Und was für ein LineFeed sendet println? Welche implementierung steckt dahinter? Aus welcher Klasse kommt die Methode?

- Alex


----------



## Bluevelvet64 (27. Feb 2008)

Die Klasse ist PrintStream aus Java1.5


----------



## Bluevelvet64 (27. Feb 2008)

hier die Erläuterung

println
public void println()
Terminate the current line by writing the line separator string. The line separator string is defined by the system property line.separator, and is not necessarily a single newline character ('\n').


----------



## tuxedo (27. Feb 2008)

Allem anschein nach verwendet println ein einfaches "\n" als LineFeed.

Wenn du print() nimmst, solltest du danach noch ein flush() ausführen. Generell bin ich kein Freund von solchen Implementierungen wie "PrintStream" wenn es um solche Anwendungen geht. Da benutz ich doch lieber einen nackigen OutputStream.

Mal schauen ob ich das ganze auf meinem Debian System  hie reproduzieren kann. --> Debian hat kein Qmail drin. Ist mir auch n bisschen zu viel Stress das einzubauen.

Wäre es nicht einfacher und sicherer auf Java Mail API umzusatteln? 

- Alex


----------



## Bluevelvet64 (29. Feb 2008)

Hallo 

danke nochmal für deine Hilfe. 

Habe das problem gelöst. Man muss nach zeile die nach dem data kommt, am ende ein \r\n einfügen.
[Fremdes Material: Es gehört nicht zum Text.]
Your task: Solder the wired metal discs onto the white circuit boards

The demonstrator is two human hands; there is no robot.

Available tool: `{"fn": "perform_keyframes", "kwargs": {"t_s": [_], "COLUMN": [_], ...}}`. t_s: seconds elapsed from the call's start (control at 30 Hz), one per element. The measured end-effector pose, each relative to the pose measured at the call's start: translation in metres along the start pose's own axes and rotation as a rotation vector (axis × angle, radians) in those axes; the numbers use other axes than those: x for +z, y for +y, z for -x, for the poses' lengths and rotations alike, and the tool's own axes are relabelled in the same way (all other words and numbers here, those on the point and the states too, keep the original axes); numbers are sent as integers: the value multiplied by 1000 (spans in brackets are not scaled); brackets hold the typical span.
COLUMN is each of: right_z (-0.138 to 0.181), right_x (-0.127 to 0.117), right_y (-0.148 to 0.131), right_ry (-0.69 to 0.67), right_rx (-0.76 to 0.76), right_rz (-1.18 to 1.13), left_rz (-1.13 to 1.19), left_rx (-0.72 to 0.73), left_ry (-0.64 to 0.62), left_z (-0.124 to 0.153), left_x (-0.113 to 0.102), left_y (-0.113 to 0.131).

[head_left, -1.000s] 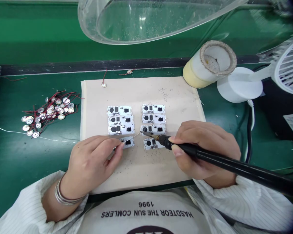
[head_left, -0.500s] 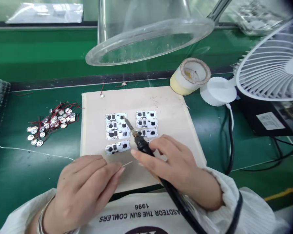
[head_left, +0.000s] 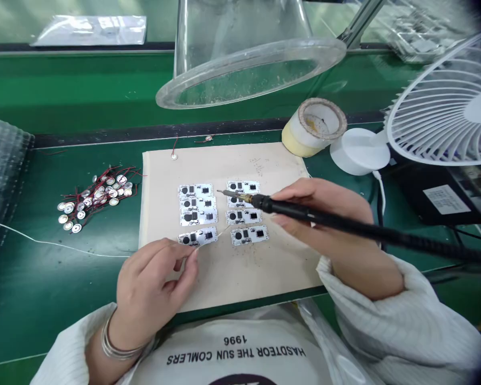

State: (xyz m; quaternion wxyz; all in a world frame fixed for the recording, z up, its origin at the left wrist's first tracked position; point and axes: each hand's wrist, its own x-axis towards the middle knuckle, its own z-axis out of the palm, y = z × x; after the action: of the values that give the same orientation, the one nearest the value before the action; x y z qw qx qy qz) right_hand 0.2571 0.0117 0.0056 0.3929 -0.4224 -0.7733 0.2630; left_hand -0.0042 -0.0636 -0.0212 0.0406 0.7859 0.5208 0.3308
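Note:
My right hand (head_left: 326, 191) is closed round the black handle of a soldering iron (head_left: 284, 207). The iron's metal tip points left, above the gap between two columns of small white circuit boards (head_left: 198, 216). Pinched between the thumb and forefinger of my left hand (head_left: 154, 286) is a thin solder wire (head_left: 213, 239). Its free end reaches over the lowest board of the left column, toward the right column. My left fingertips are just below that board. The right column's lowest board (head_left: 249, 235) lies slightly tilted. All the boards rest on a beige sheet (head_left: 220, 289).
A pile of small round discs with red wires (head_left: 100, 195) lies left on the green table. A clear fume hood (head_left: 248, 69) hangs above the back edge. At the right stand a tape roll (head_left: 299, 140) and a white fan (head_left: 433, 123). Clear plastic packaging (head_left: 8, 160) stands far left.
My right hand has moved right and up, swinging the iron nearly level and off the left column's top board. My left hand has brought the solder wire up to the lower boards.

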Motion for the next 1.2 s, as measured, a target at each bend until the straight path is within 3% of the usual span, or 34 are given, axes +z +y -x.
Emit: {"fn": "perform_keyframes", "kwargs": {"t_s": [0.13,0.23,0.43,0.93,1.2], "right_z": [-2,6,11,10,7], "right_x": [9,18,22,25,27], "right_y": [19,25,24,26,24], "right_ry": [232,316,251,167,198], "right_rx": [24,41,-64,3,8], "right_rz": [-117,-209,-226,-208,-158], "left_rz": [-38,-58,-56,-55,-50], "left_rx": [2,-2,15,-10,-9], "left_ry": [-12,-12,-8,-9,-25], "left_z": [0,2,4,2,0], "left_x": [6,8,9,9,11], "left_y": [-5,-9,-13,-12,-12]}}
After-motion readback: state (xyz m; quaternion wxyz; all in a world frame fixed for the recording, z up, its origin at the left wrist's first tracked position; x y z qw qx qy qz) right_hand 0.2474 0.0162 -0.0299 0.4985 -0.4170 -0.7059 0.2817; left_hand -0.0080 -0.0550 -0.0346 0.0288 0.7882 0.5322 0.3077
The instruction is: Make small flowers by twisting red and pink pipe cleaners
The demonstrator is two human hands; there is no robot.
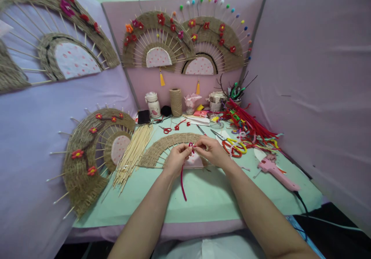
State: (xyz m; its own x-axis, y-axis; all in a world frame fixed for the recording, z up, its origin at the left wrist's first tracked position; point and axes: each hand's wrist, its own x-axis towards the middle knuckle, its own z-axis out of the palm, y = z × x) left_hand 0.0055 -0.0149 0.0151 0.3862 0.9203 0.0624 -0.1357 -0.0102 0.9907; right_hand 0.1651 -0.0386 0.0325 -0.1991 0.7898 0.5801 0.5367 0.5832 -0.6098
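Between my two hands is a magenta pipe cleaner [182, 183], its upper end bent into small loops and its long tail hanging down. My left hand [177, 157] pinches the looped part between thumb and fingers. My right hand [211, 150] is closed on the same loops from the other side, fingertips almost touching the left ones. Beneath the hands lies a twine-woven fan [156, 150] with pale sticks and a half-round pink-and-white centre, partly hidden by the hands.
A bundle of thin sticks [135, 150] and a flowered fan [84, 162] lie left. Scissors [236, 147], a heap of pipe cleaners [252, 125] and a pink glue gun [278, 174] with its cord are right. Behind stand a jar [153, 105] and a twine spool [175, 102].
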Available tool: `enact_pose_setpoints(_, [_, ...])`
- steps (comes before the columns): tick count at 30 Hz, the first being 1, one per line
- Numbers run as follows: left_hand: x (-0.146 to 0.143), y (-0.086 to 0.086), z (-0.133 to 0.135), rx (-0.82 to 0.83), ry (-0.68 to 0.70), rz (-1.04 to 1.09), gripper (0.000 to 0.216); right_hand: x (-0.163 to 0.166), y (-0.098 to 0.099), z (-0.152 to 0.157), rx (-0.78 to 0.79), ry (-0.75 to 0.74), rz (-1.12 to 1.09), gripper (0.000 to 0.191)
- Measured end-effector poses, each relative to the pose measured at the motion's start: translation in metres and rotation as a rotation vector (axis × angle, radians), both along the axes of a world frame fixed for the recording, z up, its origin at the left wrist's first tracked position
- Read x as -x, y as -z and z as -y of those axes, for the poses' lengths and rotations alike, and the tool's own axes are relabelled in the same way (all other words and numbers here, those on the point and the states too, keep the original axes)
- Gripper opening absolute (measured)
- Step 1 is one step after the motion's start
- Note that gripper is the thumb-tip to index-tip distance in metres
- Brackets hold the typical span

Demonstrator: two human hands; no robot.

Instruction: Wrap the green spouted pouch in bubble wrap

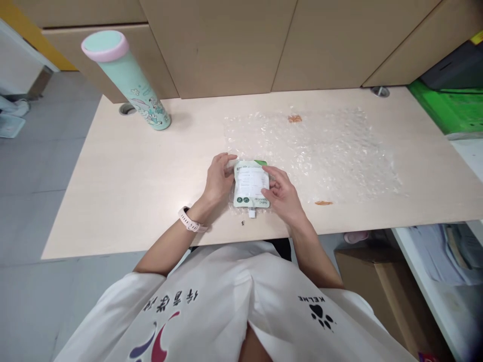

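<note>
Bottle at the far left corner of the worktop: a tall mint-green bottle with a pink lid, standing upright just beside a round cable hole. The pale wood toward the near edge lies bare around it.

Moving right, the person's left hand comes in, a pale watch on the wrist. Its fingers curl over the left edge of a white and green pouch, gripping it. The pouch lies flat at the middle of the worktop, close to the near edge, printed side up, with its small white spout pointing at the person. A tiny dark speck sits on the wood just left of the spout.

On the other side, the right hand holds the pouch's right edge, thumb on top and fingers loosely bent beside it. So both hands are on the pouch, one at each side.

Under the pouch and spreading to the right, a clear sheet of bubble wrap lies flat, and the pouch rests on its near left corner. One orange scrap sits at the sheet's far edge, another at its near edge.

Farther right, a metal grommet marks the far right corner, and a green crate stands past the right edge. Below that edge is a cardboard box.
</note>
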State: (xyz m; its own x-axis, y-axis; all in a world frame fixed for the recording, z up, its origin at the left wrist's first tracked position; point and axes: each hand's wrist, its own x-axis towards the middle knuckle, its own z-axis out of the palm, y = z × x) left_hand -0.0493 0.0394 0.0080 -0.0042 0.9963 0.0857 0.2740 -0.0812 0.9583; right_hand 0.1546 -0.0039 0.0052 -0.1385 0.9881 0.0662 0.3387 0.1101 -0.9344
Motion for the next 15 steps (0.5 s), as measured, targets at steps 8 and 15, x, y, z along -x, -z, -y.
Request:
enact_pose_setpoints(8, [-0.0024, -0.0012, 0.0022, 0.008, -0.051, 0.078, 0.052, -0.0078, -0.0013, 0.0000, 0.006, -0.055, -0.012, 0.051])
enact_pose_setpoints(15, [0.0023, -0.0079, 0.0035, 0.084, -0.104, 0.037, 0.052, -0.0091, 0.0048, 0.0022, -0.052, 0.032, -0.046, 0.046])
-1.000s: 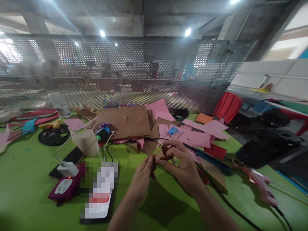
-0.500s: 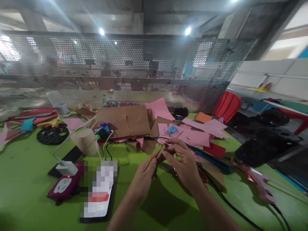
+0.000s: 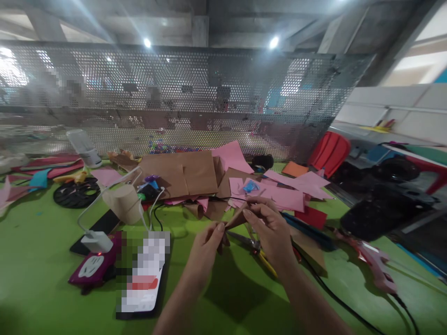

Also auch nach subject: hhhh \r\n
text\r\n

und am Ende bei .\r\n

Also Danke noch mal


----------



## tuxedo (29. Feb 2008)

Davon bin ich die ganze Zeit ausgegangen. Macht ja auch keinen Sinn unterschiedliche Linefeed-Varianten zu benutzen.

- Alex


----------



## Bluevelvet64 (29. Feb 2008)

Hallo

in Subject  und im text hatte ich bisher gar kein zeilende zeichen verwendet. Und das Ende habe ich bisher nur mit dem Punkt beendet. und beim testen habe ich daher nur bei dem Punkt ein \r  oder \n oder \r\n usw. getestet. Daher hatte es nie funktioniert.


----------